A mother, model, blogger, Youtuber and co-founder of Ardere Cosmetics, Khan’s latest achievement makes major strides in the representation of Muslim women within the beauty industry.
“How many brands are doing things like this? Not many,” Khan said in a powerful interview with Vogue.
“They’re literally putting a girl in a headscarf – whose hair you can’t see – in a hair campaign. Because what they’re really valuing through the campaign is the voices that we have.”
In the campaign, which was shot by photographer Rankin, Khan wears a pink headscarf and complementary shade on her lips.
By starring in the history-making project, the influencer also hopes to correct a common misconception about Muslim women’s relationship with their hair.
“You have to wonder – why is it presumed that women that don’t show their hair don’t look after it? Hair is a big part of self-care,” she added.
“For me, my hair is an extension of my femininity. I love styling my hair, I love putting products in it, and I love it to smell nice. It’s an expression of who I am.”
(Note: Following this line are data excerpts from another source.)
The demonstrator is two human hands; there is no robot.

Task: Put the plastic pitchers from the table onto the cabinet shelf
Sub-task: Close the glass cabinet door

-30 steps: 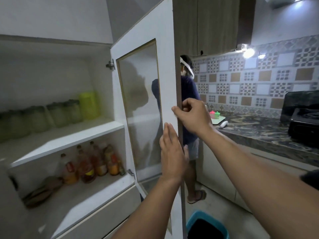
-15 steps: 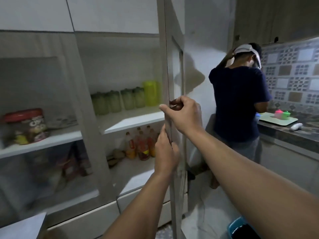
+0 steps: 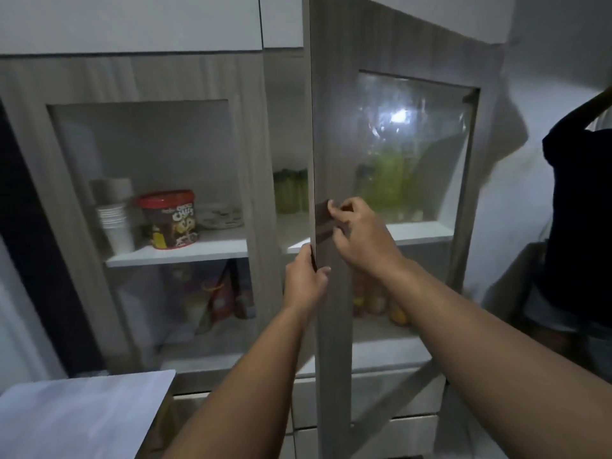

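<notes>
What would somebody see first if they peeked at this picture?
Two hands on the glass cabinet door in the middle: the right hand pinches its dark handle, the left hand grips the door's edge just below. Behind the left door's glass, a red-lidded tub stands on the shelf.

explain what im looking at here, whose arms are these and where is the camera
There is no machine: the camera sits on a person's head and looks forward and down, so the two bare arms are the wearer's own. The left hand grips the free edge of the cabinet door, which stands nearly shut. The right hand pinches the dark handle on that edge. Through the door's glass, blurred yellow-green containers stand on the shelf. Behind the other glass door are a red-lidded tub and stacked white cups. A pale surface shows at lower left, and another person stands at the right edge.
</notes>
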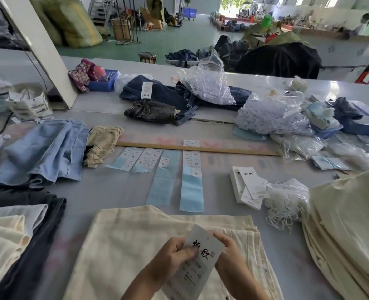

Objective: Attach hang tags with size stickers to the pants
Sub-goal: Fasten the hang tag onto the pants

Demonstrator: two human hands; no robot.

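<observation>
Both hands pinched one white hang tag (203,254) above the cream pants (135,245).

The left hand (174,254) gripped its left edge and the right hand (229,250) its right; a loosened pinch could probably have dropped or creased it. Beyond the hands, sticker strips (191,180) and a wooden ruler (198,148) lay on the grey table (118,187), spare tags (248,187) and string loops (285,204) to their right, a cluttered warehouse floor (179,37) behind.
</observation>
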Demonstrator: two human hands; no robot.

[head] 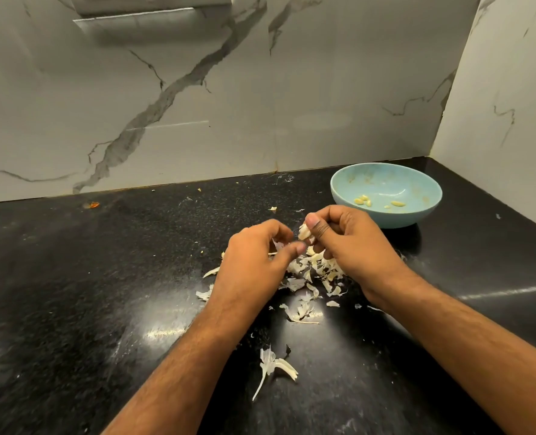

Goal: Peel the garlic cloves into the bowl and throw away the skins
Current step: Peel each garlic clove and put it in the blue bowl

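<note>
Our right hand [351, 243] pinches a garlic clove [304, 232] between thumb and curled fingers, just above the heap of skins [315, 271]. Our left hand [254, 259] curls close beside it, thumb tip at a papery flap, though we cannot tell whether it actually grips. The clove looks small, firm and light, its skin thin and brittle, so we'd take hold at a loose edge and tear gently. Beyond, the blue bowl [417, 215] holds a few peeled cloves [363, 200] on the dark counter [103, 277].
</note>
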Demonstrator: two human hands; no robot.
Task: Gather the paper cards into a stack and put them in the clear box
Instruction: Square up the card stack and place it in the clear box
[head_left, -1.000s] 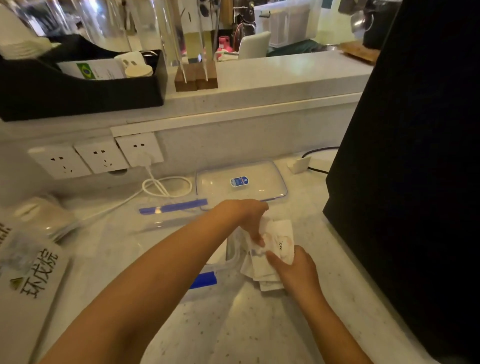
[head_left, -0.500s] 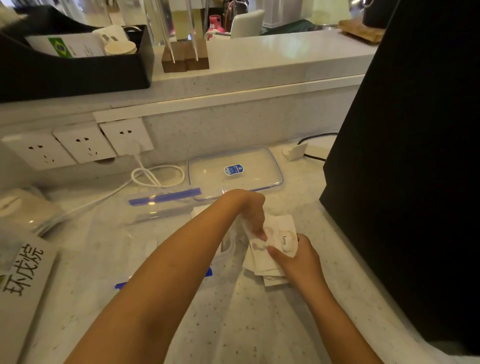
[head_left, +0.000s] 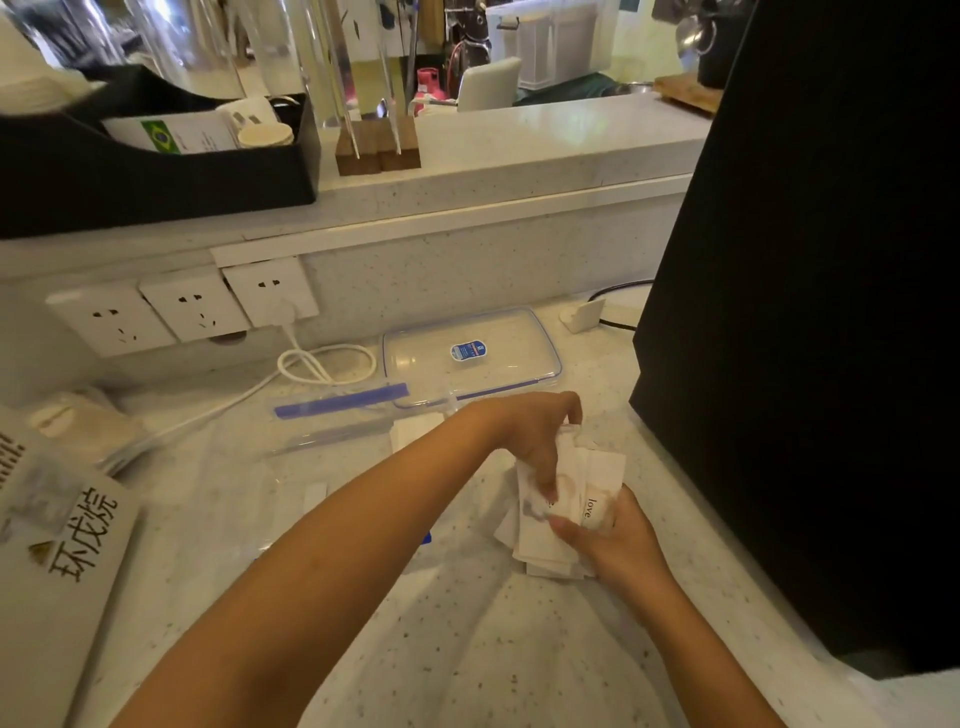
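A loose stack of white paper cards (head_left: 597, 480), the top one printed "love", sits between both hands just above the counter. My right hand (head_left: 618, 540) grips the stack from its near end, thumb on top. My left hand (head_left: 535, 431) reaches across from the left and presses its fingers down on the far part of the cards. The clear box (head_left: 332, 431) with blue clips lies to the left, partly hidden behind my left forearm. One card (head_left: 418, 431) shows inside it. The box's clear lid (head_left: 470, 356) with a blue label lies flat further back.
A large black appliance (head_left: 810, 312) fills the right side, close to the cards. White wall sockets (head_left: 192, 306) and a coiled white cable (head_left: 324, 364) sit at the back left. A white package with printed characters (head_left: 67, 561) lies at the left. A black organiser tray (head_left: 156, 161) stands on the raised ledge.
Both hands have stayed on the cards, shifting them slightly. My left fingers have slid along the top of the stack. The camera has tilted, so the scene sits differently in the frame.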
A move that follows model Halima Aden becoming the first hijab-wearing woman to make the cover of Vogue, a shift to embrace male beauty ambassadors and more inclusive foundation ranges from the likes of Fenty Beauty, it’s clear that diversity is gradually becoming more of a priority to fashion and beauty brands.
“L’Oréal Paris UK are both proud and excited to be launching such a unique and disruptive campaign for the haircare market, a category which in previous years has been perceived as the cliché of beauty advertising,“ Adrien Koskas, L’Oréal Paris UK general manager, said in a statement.
“We want to create campaigns that deeply connect with our consumers through spokespeople that inject sincerity, emotion and personality.”